Pesquisa apresenta soja tolerante ao percevejo
Além das duas cultivares já existentes chegam ao mercado outras duas
Foto: Marcel Oliveira
Os percevejos são insetos sugadores com enorme potencial de ocasionar prejuízos em várias culturas como soja, milho, trigo, entre outras. Embora estejam presentes desde o período vegetativo das culturas, é no período reprodutivo que ocorrem os maiores prejuízos e podem impactar também a armazenagem dos grãos. Um percevejo, por metro quadrado, acarreta uma redução de 49 a 120 kg de grãos. Essa variação depende da espécie de percevejo, do clima, fase da cultura, da cultivar e de sua produtividade.
Uma tecnologia da Embrapa apresenta a soja tolerante ao inseto. Chamada de Block, a ferramenta confere maior tolerância aos percevejos, o que minimiza a ação destrutiva da praga. Ela não dispensa o uso de inseticidas, mas permite uma melhor convivência com os insetos no campo. A adoção de cultivares tolerantes agrega força ao Manejo Integrado de Pragas (MIP-Soja).

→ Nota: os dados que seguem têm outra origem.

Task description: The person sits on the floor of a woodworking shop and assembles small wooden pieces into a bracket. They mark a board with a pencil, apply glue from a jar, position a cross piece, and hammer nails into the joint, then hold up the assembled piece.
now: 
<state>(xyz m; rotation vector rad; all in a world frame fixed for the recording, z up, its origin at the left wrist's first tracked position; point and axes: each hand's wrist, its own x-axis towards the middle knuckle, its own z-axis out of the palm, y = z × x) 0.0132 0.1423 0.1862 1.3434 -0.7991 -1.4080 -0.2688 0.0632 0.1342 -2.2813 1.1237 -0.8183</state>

O pesquisador da Embrapa Soja, Marcos Rafael Petek, explica que a tecnologia suporta o dobro dos ataques da praga sem reduzir a produtividade. “A resistência genética da própria soja foi selecionada por melhoramento e traz maior tranquilidade ao produtor, principalmente em épocas de descontrole do percevejo, como em períodos de muita chuva onde não é possível pulverizar. E o produtor não paga a mais pela tecnologia. Ela já está embutida nas cultivares”, destaca.
A tecnologia está associada às diferentes plataformas de cultivares de soja da Embrapa: convencional, RR e IPRO, com quatro cultivares disponíveis no sistema, sendo duas lançadas no ano passado e duas neste ano. “No caso da BRS 1003IPRO também há tolerância às lagartas e ao glifosato e tem ampla adaptação pelas regiões. A BRS 543RR é importante para o refúgio e recomendação também para várias regiões. Ambas têm ciclo precoce e ajudam contra os percevejos”, explica o pesquisador.
As novas cultivares da tecnologia Block que chegam ao mercado são as convencionais BRS 523 e BRS 539. A primeira é uma cultivar precoce e validada também no sistema orgânico. Já a segunda também é precoce e além da tolerância ao percevejo também tem resistência a Ferrugem Asiática.